Shares of Carvana (CVNA 8.79%) were moving higher today after one analyst raised his price target on the online used car company, and Carvana benefited from a lower-than-expected inflation report, which will help keep interest rates from going higher.

As a result, the stock was up 10.4% as of 3:32 p.m. ET.

So what

JMP Securities analyst Nicholas Jones raised his price target on Carvana from $25 to $50 and maintained an outperform rating on the stock, arguing that the company has significant potential to benefit from multiple expansions as it moves toward profitability.

He also said while the company didn't need to raise additional capital, a rising stock price would make it easier to do so without significantly diluting shareholders.

Additionally, this morning's consumer price index report showed that inflation rose just 3% year over year, its lowest level since March 2021, and core inflation, which excludes food and energy, was 4.8% year over year, its lowest rate since October 2021. On a month-over-month basis, both figures rose just 0.2%.

Overall, those numbers show inflation cooling faster than expected. Higher interest rates are a headwind both for Carvana directly and for its customers.
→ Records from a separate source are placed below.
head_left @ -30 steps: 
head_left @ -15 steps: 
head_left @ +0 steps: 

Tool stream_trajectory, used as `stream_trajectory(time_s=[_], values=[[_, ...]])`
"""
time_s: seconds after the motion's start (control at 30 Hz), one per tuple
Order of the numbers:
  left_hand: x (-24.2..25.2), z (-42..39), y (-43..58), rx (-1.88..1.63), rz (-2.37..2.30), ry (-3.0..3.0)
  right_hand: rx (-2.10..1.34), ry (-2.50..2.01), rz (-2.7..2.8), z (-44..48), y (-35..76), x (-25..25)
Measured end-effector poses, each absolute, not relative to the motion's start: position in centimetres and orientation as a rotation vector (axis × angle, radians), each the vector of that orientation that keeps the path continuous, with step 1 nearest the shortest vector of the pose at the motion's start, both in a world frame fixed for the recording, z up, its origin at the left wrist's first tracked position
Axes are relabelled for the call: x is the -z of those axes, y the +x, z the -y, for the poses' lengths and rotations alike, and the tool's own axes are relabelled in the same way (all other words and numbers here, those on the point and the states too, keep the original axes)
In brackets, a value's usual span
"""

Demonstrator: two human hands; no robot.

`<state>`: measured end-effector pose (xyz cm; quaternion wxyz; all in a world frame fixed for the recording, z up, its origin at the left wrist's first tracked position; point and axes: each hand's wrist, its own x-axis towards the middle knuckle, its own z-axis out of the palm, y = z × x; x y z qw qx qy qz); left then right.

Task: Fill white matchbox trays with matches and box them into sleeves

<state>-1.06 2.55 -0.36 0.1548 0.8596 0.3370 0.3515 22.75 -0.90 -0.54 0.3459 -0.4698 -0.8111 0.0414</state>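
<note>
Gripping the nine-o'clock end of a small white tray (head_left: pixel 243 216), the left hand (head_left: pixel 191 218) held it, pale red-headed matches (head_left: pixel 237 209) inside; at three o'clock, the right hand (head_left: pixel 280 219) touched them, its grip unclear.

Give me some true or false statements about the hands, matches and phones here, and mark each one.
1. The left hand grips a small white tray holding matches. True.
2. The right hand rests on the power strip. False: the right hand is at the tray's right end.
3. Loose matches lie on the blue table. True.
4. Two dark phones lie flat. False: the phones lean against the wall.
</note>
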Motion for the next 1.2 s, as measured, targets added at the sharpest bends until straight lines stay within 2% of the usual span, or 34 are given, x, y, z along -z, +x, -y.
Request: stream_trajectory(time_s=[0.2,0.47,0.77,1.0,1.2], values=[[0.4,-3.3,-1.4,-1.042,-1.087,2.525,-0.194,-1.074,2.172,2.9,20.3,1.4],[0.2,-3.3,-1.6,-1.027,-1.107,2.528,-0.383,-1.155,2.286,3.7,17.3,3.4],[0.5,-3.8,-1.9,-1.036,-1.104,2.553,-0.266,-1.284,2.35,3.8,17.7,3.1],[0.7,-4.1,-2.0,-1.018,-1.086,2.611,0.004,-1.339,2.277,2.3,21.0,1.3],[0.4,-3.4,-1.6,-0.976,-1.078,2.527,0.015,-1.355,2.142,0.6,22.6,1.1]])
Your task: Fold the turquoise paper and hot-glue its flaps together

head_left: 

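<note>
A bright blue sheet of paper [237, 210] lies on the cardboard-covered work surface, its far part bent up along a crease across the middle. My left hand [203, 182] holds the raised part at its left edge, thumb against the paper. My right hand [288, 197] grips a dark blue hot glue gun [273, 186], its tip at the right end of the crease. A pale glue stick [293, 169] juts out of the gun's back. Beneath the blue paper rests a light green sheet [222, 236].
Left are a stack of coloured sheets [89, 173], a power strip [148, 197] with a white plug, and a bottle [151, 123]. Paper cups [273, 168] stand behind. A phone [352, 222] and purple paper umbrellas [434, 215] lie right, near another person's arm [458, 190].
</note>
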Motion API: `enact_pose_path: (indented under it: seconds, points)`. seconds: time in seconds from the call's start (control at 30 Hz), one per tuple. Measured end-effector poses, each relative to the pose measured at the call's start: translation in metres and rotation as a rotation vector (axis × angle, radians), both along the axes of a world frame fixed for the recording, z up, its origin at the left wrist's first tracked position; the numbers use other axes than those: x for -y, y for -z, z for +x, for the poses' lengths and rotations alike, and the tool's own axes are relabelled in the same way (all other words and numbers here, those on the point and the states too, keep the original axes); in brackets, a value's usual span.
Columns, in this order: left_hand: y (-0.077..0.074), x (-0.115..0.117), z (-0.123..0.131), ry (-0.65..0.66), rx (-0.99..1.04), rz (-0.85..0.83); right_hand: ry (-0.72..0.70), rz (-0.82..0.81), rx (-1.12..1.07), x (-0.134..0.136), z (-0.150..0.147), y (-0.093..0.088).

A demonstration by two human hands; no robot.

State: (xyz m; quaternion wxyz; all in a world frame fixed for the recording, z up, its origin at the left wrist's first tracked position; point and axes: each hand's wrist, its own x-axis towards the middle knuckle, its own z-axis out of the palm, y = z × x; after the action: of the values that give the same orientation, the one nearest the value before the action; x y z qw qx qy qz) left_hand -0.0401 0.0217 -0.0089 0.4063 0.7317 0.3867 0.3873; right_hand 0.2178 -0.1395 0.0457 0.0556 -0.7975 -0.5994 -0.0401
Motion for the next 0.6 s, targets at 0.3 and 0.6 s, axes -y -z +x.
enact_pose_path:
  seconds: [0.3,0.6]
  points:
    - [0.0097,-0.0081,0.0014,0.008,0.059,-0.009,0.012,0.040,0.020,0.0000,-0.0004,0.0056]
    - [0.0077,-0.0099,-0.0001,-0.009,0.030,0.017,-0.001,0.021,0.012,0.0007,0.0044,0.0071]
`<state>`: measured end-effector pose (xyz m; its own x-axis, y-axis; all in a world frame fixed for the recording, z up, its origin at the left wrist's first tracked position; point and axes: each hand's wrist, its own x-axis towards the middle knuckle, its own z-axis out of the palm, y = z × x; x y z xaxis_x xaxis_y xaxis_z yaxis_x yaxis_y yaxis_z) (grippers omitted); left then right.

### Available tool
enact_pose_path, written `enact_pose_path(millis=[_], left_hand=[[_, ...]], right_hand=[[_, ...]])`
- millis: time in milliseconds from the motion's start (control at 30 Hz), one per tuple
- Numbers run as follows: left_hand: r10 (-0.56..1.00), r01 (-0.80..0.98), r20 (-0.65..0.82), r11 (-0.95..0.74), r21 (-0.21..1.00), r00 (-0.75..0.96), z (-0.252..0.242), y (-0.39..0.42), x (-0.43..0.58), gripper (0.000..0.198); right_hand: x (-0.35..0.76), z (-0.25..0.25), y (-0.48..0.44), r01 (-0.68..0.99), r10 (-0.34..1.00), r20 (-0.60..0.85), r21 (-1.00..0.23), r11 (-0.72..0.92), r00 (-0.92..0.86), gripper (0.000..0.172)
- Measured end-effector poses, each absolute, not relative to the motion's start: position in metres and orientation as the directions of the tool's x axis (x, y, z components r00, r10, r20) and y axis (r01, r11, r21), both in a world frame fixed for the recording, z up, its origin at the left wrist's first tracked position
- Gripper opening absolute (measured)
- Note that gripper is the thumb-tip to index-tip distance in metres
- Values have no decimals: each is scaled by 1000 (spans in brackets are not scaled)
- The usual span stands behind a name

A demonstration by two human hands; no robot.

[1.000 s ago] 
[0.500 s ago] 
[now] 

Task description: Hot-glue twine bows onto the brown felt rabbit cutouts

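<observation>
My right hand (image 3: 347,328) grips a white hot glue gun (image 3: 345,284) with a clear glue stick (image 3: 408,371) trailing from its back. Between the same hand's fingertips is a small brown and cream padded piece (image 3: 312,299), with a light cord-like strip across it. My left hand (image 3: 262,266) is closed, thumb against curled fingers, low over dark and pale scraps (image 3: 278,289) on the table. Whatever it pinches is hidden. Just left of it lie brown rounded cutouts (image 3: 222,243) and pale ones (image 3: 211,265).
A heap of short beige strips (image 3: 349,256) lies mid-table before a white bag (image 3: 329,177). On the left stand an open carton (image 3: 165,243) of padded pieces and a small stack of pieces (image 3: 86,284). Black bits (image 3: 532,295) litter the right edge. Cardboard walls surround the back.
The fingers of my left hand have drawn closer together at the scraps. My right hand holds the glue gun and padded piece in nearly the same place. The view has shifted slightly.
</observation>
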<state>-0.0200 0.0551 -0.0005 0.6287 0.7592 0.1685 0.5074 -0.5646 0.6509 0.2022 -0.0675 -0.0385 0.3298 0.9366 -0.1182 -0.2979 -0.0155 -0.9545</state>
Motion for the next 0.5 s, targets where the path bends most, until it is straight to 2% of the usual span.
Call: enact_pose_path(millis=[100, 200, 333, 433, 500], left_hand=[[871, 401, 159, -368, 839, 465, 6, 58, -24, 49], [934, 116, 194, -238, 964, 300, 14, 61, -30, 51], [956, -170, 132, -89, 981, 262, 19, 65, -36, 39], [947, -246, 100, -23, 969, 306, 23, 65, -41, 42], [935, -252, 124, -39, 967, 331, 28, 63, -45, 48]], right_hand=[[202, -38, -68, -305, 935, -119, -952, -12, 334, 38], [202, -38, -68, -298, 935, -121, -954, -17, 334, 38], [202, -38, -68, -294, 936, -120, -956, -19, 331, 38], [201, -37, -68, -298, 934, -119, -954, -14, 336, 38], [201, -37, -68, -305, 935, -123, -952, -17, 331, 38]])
The company has nearly $7 billion in debt, which is hampering its recovery and its ability to turn a profit, and higher rates also make it more expensive for customers to finance cars.

While the Federal Reserve still expects to raise baseline interest rates by another 50 basis points this year, falling inflation could change that forecast and makes it likely that interest rates are close to their peak if not already there.

Now what

After falling as much as 99% from peak to trough, Carvana stock has been on an impressive run this year as the company has cut costs, reduced inventory, and staked out a path to positive free cash flow.

The stock is now up more than 700% year to date and could move even higher if the macroeconomic picture continues to improve and the company moves closer to profitability.

It already said it expects to report an adjusted earnings before interest, taxes, depreciation, and amortization (EBITDA) profit of $50 million, a sign that it's on the right track.